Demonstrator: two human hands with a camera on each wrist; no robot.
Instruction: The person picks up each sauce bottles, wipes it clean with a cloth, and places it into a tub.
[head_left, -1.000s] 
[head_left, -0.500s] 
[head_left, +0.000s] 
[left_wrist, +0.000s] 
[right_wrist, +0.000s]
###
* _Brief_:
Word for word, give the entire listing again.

* _Exercise response_:
Demonstrator: two human hands with a camera on each wrist; no robot.
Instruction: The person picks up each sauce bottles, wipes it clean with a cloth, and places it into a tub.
[head_left, -1.000s] 
[head_left, -0.500s] 
[head_left, +0.000s] 
[left_wrist, +0.000s] 
[right_wrist, +0.000s]

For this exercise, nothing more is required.